Since it is a elss intuitive option, I have wrapped most of the time that we use a
bulletPoint into helper functions on the Console.js.
- Some common bulletpoints that we use are:
ASCII Checkboxes (Console.success)
ASCII X-s (Console.failWarn and Console.failInfo)
=> (Console.arrowError, Console.arrowWarn, Console.arrowInfo)
WARNING (Console.labelWarn)
The => are sometimes indented, so they take an optional indent argument, showing how
many spaces to indent by.
The wrapper interface would be less complicated, if there was a more unified conceit behind our
terminal messages. If there is one, it is not documented. My hope is that, in many cases,
moving these to Console will make it easier for someone with great product sense to
clean up our terminal messages. It will also make it easier to write such messages, since
it will be easier to follow an accepted standard.
In the codebase outside of Console:
- Went through and looked at our use of Console.error/info/etc, replacing with rawError/etc
whenever approporiate.
- Went through and modified most of 'stdout' and 'stderr' calls to use the new functions.

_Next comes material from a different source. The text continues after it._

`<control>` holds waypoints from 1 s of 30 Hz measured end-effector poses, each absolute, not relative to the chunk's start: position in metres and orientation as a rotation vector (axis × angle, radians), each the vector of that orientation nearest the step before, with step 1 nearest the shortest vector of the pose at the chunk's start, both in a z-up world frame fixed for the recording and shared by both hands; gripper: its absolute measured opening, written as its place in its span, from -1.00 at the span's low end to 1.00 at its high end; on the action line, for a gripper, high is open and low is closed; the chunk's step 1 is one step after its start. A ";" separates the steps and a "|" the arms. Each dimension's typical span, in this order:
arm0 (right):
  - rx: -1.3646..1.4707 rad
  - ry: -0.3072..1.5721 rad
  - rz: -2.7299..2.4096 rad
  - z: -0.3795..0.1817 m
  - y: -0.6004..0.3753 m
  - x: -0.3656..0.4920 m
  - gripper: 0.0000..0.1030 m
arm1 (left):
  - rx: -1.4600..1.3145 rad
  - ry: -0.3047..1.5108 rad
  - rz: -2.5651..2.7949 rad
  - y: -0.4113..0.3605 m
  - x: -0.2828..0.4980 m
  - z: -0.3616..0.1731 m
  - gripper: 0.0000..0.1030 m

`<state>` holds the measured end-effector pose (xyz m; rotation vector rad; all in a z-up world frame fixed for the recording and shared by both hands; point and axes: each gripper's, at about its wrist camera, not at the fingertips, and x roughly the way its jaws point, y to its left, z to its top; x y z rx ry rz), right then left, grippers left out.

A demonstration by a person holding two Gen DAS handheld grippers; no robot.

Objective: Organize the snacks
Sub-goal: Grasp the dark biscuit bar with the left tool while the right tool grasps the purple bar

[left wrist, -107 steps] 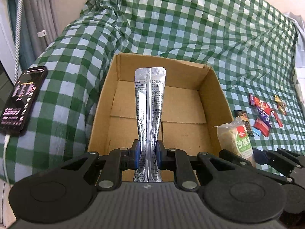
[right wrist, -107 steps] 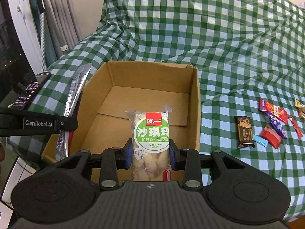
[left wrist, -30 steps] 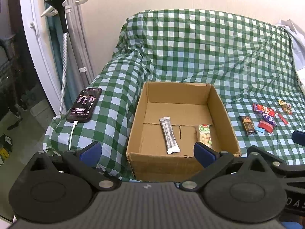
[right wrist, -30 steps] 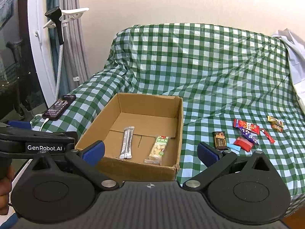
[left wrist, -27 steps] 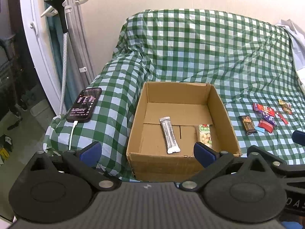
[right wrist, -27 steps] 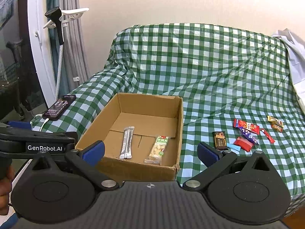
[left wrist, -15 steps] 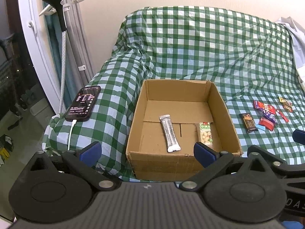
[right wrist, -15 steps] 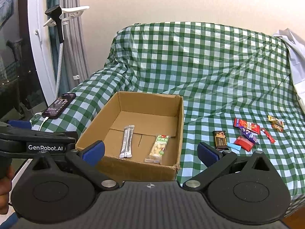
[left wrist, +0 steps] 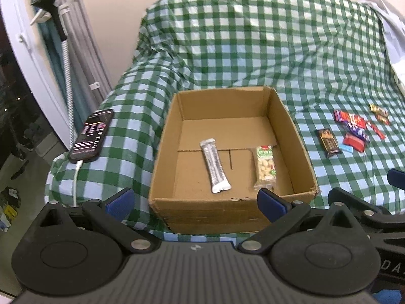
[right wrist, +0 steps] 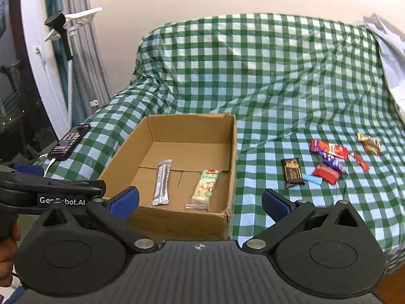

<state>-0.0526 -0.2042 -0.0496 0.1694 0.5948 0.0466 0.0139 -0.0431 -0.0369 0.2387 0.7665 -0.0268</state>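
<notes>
An open cardboard box sits on the green checked cloth. Inside it lie a silver stick pack and, to its right, a clear-wrapped green-label snack. A small pile of wrapped candies and a dark chocolate bar lie on the cloth right of the box. My left gripper is open and holds nothing, pulled back in front of the box's near wall. My right gripper is open too, also holding nothing, near the box's front right corner.
A phone on a white cable rests on the cloth left of the box. A white door frame, curtain and a wall-hung black handle stand at the far left. White fabric lies at the right edge.
Both grippers let go of their snacks, which now lie in the box, and drew back from it. In the last half second both views shifted slightly; the grippers stay open.
</notes>
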 end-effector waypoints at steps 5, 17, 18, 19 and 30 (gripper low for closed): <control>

I made an exception for stuff that doesn't want a new line at the end, or otherwise does
weird things (ex: print user logs directly), on the basis that, at this juncture, it is
better to be safe than to be sorry.
- Long messages no longer need to break the code style guide by ignoring indentation rules.
Fixed that where approporiate.
- Fixed the tests! A number of our stock messages are actually longer than 80 chars.
- Personal favourite: The Android license agreement is now line wrapped! Much better experience.
- There is some more work to do on:
- longform help (currently comes with built-in linebreaks, would have to change the entire
mechanism for how that works)
- Buildmessage sometimes has headers that start with =>, but they are short. I didn't want to
pass wrapper options all the way to main.captureOrExit before merging the rest of this and
making sure that we like it. Since these messages are fairly short, I don't think that's
likely to be a serious problem.
I hope that this makes life easier for us in the future! No more counting chars, no more breaking
the style guide. Better experience for users with wider terminals (or even shorter terminals!).
Let's give this a try.
You can only request a named set of packages, not a random assortment.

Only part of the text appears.